*WHAT TO WORK ON:*
Only one portion of the data is to be written out: from the line bearing "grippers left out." through the line bearing "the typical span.". Write it exactly as it appears.

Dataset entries
....
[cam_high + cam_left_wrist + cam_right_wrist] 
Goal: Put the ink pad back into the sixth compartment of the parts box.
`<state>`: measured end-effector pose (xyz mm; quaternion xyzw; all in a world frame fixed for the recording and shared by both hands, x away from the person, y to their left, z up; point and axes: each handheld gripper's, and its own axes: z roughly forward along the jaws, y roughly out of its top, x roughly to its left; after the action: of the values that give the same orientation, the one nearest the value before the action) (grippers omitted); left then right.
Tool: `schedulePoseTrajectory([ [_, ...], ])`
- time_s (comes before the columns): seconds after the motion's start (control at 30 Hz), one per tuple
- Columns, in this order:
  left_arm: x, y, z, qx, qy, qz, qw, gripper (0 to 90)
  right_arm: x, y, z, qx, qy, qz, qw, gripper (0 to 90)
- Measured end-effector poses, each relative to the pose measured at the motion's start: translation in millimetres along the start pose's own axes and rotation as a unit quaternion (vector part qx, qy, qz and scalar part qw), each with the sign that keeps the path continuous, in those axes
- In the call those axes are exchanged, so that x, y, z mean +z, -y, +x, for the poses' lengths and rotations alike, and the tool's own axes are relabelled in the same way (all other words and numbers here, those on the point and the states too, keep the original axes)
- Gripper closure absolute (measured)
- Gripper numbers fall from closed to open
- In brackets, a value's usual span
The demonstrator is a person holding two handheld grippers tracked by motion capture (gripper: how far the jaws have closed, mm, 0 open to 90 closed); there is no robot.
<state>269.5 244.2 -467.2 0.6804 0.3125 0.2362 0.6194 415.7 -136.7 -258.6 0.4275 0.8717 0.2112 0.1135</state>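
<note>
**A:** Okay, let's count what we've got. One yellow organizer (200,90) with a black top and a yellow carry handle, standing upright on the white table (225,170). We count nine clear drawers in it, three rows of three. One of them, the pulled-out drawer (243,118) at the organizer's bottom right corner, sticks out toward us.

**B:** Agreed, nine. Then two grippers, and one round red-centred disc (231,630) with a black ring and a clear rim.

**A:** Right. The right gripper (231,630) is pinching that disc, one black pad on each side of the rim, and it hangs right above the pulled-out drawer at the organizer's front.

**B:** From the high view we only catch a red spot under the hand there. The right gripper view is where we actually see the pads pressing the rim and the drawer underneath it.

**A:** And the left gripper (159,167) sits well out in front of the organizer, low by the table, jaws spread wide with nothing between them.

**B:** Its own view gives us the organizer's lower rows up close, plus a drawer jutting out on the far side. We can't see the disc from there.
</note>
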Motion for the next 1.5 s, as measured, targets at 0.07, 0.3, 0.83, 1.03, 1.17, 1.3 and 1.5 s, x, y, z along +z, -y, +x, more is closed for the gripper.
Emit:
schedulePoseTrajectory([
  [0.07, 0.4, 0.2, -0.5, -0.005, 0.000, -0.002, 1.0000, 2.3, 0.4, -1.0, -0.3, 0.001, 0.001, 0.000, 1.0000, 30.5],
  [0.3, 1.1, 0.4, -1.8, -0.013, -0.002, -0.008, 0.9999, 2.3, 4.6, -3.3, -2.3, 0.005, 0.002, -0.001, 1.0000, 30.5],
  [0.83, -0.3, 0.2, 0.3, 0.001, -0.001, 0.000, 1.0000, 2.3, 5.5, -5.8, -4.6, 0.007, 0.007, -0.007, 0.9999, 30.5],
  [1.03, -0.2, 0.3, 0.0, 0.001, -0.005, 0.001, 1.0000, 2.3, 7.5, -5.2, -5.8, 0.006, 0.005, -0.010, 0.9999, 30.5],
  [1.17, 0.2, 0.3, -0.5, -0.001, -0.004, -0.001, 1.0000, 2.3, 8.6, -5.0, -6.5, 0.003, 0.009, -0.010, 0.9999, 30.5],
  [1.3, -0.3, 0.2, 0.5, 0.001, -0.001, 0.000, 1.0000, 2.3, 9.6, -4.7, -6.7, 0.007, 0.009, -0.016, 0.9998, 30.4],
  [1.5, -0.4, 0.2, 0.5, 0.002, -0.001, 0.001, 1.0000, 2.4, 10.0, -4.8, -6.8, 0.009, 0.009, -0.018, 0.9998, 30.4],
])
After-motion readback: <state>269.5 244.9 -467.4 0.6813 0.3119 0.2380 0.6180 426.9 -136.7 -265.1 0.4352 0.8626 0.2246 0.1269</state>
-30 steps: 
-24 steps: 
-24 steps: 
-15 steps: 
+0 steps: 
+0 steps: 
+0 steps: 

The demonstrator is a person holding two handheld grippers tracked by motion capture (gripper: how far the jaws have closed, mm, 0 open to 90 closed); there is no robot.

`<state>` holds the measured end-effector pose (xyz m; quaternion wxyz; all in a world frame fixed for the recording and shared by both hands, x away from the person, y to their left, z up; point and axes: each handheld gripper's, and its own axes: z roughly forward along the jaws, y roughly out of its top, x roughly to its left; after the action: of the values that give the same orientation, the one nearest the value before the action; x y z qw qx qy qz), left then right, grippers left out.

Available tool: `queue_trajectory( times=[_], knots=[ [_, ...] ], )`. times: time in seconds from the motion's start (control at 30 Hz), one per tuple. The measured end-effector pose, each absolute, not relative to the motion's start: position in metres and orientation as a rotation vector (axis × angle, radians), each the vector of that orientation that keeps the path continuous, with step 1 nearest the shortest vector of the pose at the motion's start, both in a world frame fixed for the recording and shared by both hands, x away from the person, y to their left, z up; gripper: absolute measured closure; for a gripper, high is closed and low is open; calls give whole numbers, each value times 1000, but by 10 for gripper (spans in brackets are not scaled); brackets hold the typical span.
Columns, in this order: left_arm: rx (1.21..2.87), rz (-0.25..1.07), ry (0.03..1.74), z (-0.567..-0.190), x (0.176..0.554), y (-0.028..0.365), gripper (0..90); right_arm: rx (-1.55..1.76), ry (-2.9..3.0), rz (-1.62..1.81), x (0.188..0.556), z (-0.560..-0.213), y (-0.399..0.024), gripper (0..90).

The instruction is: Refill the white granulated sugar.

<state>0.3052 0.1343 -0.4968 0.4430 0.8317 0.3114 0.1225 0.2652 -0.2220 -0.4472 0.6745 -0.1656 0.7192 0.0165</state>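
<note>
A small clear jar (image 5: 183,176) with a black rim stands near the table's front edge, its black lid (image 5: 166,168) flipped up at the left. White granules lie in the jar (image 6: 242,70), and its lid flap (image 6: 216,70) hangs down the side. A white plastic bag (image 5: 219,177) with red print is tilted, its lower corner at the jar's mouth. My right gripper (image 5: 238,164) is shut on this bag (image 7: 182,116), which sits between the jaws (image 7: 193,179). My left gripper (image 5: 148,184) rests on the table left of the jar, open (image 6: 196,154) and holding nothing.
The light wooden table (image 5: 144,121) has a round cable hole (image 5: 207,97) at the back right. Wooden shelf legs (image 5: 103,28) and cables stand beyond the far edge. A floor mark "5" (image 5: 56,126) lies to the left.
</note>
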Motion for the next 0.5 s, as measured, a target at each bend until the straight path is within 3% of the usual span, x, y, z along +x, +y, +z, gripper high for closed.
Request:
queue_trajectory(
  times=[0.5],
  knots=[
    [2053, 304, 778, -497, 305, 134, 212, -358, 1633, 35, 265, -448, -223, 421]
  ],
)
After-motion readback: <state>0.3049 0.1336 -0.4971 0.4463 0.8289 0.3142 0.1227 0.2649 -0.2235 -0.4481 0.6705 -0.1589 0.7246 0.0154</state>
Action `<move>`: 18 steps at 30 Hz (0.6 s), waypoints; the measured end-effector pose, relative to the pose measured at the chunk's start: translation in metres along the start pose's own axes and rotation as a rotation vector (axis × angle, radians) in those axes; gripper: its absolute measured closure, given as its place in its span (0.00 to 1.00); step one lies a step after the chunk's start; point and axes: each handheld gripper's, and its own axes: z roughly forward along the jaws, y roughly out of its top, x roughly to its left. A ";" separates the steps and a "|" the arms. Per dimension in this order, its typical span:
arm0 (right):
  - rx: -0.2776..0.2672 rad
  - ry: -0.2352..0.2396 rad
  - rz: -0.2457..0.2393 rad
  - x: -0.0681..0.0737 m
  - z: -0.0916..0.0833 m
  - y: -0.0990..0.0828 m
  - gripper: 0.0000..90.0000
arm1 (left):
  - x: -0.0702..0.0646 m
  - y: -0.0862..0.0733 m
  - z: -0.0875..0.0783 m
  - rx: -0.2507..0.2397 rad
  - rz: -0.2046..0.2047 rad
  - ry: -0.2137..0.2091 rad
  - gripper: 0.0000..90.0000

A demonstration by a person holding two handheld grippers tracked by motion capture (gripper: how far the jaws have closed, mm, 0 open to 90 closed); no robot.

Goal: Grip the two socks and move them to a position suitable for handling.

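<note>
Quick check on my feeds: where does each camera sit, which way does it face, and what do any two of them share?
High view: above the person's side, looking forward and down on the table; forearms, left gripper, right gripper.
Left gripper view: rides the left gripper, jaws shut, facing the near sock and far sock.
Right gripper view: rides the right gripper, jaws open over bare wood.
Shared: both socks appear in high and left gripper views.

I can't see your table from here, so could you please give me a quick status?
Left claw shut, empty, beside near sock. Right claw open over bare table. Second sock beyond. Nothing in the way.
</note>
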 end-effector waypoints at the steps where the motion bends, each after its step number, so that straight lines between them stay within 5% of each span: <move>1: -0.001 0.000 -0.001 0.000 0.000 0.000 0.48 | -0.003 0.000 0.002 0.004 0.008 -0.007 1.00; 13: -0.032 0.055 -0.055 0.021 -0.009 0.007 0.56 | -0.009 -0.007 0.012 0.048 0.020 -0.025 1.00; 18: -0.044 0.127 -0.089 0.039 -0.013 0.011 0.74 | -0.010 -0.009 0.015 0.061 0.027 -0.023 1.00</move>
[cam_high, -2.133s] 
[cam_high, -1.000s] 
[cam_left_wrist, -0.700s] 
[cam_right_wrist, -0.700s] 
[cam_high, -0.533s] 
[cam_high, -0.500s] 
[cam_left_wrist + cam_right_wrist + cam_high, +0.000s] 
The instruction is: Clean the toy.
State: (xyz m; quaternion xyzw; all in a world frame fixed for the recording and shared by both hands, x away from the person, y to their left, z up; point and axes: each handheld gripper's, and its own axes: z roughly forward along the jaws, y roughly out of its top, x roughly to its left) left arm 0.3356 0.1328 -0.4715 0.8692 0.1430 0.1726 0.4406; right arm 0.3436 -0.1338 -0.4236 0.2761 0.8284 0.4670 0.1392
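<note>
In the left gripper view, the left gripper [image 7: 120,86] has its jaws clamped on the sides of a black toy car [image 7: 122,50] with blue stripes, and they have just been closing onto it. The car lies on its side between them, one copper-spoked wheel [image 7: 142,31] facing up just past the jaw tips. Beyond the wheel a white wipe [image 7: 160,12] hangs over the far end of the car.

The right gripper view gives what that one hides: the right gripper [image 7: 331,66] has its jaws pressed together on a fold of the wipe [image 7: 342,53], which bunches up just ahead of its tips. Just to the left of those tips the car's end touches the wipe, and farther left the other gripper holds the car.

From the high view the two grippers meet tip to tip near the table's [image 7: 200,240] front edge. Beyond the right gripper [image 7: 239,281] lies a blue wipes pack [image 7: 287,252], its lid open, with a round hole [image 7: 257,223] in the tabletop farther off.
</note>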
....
*EXERCISE RESPONSE:*
`<state>` holds the measured end-effector pose (xyz m; quaternion wxyz; all in a world frame fixed for the recording and shared by both hands, x away from the person, y to their left, z up; point and axes: each handheld gripper's, and its own axes: z roughly forward along the jaws, y roughly out of its top, x roughly to its left; after the action: of the values that give the same orientation, the one nearest the value before the action; x y z qw qx qy qz), left then right, grippers left out.

Available tool: `queue_trajectory( times=[_], knots=[ [_, ...] ], )`. times: time in seconds from the motion's start (control at 30 Hz), one per tuple. The measured end-effector pose, each absolute, not relative to the motion's start: position in metres and orientation as a rotation vector (axis × angle, radians), each the vector of that orientation that keeps the path continuous, with step 1 nearest the shortest vector of the pose at the motion's start, both in a world frame fixed for the recording and shared by both hands, x away from the person, y to their left, z up; gripper: absolute measured closure; for a gripper, high is closed and low is open; calls give whole numbers, each value times 1000, but by 10 for gripper (spans in brackets are not scaled); brackets hold the typical span.

This exercise is done.